*** LISTED RECORDS Section Begins ***
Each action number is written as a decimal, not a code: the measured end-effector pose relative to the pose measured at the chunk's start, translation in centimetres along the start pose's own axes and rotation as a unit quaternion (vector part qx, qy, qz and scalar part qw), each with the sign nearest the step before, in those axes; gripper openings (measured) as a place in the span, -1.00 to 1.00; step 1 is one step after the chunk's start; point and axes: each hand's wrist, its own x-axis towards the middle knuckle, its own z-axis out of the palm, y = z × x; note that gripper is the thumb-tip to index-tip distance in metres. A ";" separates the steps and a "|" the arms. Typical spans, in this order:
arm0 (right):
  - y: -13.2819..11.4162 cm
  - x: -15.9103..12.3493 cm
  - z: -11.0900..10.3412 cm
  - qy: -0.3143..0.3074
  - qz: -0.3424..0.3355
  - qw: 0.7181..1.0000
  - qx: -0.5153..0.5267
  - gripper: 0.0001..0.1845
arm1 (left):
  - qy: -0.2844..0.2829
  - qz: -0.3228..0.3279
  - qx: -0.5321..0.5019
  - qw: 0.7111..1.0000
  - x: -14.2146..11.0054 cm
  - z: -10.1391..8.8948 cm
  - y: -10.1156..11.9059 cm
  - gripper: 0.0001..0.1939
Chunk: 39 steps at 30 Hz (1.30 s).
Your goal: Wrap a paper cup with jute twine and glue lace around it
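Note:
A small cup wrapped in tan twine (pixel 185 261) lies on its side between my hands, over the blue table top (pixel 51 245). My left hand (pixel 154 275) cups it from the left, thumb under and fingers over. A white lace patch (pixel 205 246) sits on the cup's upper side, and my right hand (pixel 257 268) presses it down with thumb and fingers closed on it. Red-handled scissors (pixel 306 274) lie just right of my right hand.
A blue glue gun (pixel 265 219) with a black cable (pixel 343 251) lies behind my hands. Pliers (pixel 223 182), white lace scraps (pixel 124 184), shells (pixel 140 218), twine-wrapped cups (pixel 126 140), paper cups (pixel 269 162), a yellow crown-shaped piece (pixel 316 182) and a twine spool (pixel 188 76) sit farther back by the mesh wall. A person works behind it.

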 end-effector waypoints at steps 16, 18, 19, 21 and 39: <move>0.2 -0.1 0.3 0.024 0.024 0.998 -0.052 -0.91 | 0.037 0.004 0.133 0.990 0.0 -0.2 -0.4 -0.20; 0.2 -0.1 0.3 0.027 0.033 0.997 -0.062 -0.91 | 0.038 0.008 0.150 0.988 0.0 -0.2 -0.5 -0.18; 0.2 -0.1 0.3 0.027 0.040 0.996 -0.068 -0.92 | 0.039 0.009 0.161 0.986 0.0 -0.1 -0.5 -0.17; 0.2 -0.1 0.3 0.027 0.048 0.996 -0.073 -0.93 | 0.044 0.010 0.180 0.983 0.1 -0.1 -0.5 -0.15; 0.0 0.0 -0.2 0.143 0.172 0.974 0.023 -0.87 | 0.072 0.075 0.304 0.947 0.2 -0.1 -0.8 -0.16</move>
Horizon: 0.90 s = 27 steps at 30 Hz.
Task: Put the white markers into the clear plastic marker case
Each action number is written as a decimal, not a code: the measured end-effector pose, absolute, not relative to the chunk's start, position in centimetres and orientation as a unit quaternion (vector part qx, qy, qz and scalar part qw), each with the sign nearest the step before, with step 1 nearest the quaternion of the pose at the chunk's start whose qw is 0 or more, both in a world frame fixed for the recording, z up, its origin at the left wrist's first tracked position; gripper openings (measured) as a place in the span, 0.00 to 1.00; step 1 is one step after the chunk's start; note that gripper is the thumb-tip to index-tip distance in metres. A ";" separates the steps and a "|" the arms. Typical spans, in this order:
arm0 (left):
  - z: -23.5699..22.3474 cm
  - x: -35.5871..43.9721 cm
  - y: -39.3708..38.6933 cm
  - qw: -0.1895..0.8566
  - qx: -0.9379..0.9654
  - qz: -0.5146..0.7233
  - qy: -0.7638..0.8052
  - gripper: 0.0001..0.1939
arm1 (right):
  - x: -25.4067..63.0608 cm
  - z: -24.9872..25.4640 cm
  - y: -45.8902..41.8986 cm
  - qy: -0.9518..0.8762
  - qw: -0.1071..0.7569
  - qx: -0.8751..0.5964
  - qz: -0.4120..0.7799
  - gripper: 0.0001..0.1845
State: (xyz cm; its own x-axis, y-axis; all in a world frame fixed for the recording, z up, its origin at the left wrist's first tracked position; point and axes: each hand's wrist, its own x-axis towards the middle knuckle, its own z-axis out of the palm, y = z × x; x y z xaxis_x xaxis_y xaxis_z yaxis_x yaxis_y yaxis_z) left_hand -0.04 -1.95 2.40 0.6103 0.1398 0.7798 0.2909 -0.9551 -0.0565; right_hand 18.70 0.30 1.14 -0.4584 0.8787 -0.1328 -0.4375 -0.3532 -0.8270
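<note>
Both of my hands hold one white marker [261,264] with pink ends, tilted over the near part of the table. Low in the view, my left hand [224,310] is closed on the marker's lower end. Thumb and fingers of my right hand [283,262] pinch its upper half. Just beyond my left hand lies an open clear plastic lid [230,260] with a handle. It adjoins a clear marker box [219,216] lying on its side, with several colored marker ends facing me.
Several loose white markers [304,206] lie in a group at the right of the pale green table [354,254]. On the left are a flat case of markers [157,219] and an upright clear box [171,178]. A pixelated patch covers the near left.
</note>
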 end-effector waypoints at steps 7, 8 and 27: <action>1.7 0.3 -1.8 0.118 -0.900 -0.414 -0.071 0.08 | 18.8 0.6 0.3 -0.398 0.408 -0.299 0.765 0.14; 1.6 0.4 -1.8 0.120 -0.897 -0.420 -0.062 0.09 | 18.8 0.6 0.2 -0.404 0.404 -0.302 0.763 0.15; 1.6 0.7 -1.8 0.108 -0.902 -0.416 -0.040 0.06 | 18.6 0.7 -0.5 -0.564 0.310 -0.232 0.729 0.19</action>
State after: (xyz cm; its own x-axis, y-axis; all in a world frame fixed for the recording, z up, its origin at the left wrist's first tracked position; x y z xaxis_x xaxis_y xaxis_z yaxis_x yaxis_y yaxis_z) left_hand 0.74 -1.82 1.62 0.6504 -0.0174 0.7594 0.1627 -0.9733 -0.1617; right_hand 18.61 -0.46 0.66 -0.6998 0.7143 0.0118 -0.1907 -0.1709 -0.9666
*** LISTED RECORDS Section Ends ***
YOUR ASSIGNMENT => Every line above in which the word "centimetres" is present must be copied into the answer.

EXERCISE RESPONSE =>
Each action number is written as a decimal, not a code: the measured end-effector pose relative to the pose measured at the chunk's start, translation in centimetres along the start pose's own axes and rotation as a unit quaternion (vector part qx, qy, qz and scalar part qw), each with the sign nearest the step before, in those axes; gripper openings (measured) as a place in the span, -1.00 to 1.00; step 1 is one step after the chunk's start; point and axes: each hand's wrist, its own x-axis towards the middle knuckle, its own z-axis out of the palm, y = z × x; note that gripper is the thumb-tip to index-tip distance in metres. A ";" separates the steps and a "|" the arms. Typical spans, in this order:
Each action number is written as a decimal, not a code: the measured end-effector pose, absolute, not relative to the chunk's start, position in centimetres and orientation as a unit quaternion (vector part qx, qy, qz and scalar part qw), each with the sign nearest the step before, with step 1 nearest the quaternion of the pose at the chunk's start whose qw is 0 or more, both in a world frame fixed for the recording, z up, its origin at the left wrist's first tracked position; gripper openings (measured) as a place in the span, 0.00 to 1.00; step 1 is one step after the chunk's start; note that gripper is the thumb-tip to index-tip distance in metres. A ";" separates the steps and a "|" the arms. Typical spans, in this order:

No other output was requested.